I haven't heard of those games.


----------



## Gerry Seymour (Dec 29, 2020)

Rat said:


> I think you might be thinking of the hitman games, and coins.


Um, he's talking about something mentioned by someone else, so.........


----------



## Gerry Seymour (Dec 29, 2020)

Flying Crane said:


> Even longer since I’ve seen a good ninja movie.


I'm trying to think if I've ever seen one I'd really consider "good".


----------



## Monkey Turned Wolf (Dec 29, 2020)

gpseymour said:


> I'm trying to think if I've ever seen one I'd really consider "good".

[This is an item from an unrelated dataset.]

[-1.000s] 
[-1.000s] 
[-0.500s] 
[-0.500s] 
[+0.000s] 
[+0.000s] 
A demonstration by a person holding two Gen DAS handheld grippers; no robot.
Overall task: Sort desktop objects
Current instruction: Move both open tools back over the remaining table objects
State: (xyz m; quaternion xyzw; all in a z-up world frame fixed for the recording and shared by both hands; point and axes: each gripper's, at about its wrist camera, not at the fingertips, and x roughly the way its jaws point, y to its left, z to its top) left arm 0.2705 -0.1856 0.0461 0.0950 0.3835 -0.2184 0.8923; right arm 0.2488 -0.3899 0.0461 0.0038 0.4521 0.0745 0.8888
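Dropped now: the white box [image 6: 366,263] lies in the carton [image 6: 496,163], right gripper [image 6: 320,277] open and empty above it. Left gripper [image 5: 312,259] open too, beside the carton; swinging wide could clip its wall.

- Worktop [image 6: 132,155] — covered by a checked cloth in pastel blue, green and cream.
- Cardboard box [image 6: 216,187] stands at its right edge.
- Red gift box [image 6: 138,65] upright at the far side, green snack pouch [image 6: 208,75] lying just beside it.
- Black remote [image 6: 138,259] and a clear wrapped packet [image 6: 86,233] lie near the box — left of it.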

Beverly Hills Ninja. If you can consider that good, or a ninja film.


----------



## Flying Crane (Dec 29, 2020)

gpseymour said:


> I'm trying to think if I've ever seen one I'd really consider "good".


Oh, it’s a unicorn alright.


----------



## Razznik (Feb 15, 2021)

Dirty Dog said:


> It's not "kinda like" myth. The facts are quite straightforward. If you throw a rock, it makes a noise. If you throw it at something breakable, you might break it. If you throw it at something particularly soft, it might not even make a noise.
> So again: what did you think would happen?


Another thing to add to the lost even though it adds to the first one. If you throw it at cardboard with enough strength then you can penetrate it. In this case, cardboard is portrayed as "soft" or "breakable" 
A question: Let's say you were superman and had superstrength. Then if you threw the pebble at a brick wall and the wall crumbled into pieces, would the wall be "soft"?


----------



## drop bear (Feb 15, 2021)

Monkey Turned Wolf said:


> I haven't heard of those games.


----------



## punisher73 (Feb 15, 2021)

gpseymour said:


> I'm trying to think if I've ever seen one I'd really consider "good".



Still cheesy, but I liked the Ninja 1&2 with Scott Adkins.  Can watch them on netflix/prime for free.


----------



## Flying Crane (Feb 16, 2021)

Dark Sovereign 193 said:


> Another thing to add to the lost even though it adds to the first one. If you throw it at cardboard with enough strength then you can penetrate it. In this case, cardboard is portrayed as "soft" or "breakable"
> A question: Let's say you were superman and had superstrength. Then if you threw the pebble at a brick wall and the wall crumbled into pieces, would the wall be "soft"?


If I’m Superman and I need to take down a wall, I just walk/fly over and tear it down with my hands.  I don’t throw pebbles at it.


----------



## Razznik (Feb 16, 2021)

Flying Crane said:


> If I’m Superman and I need to take down a wall, I just walk/fly over and tear it down with my hands.  I don’t throw pebbles at it.


XD but it was an example XD


----------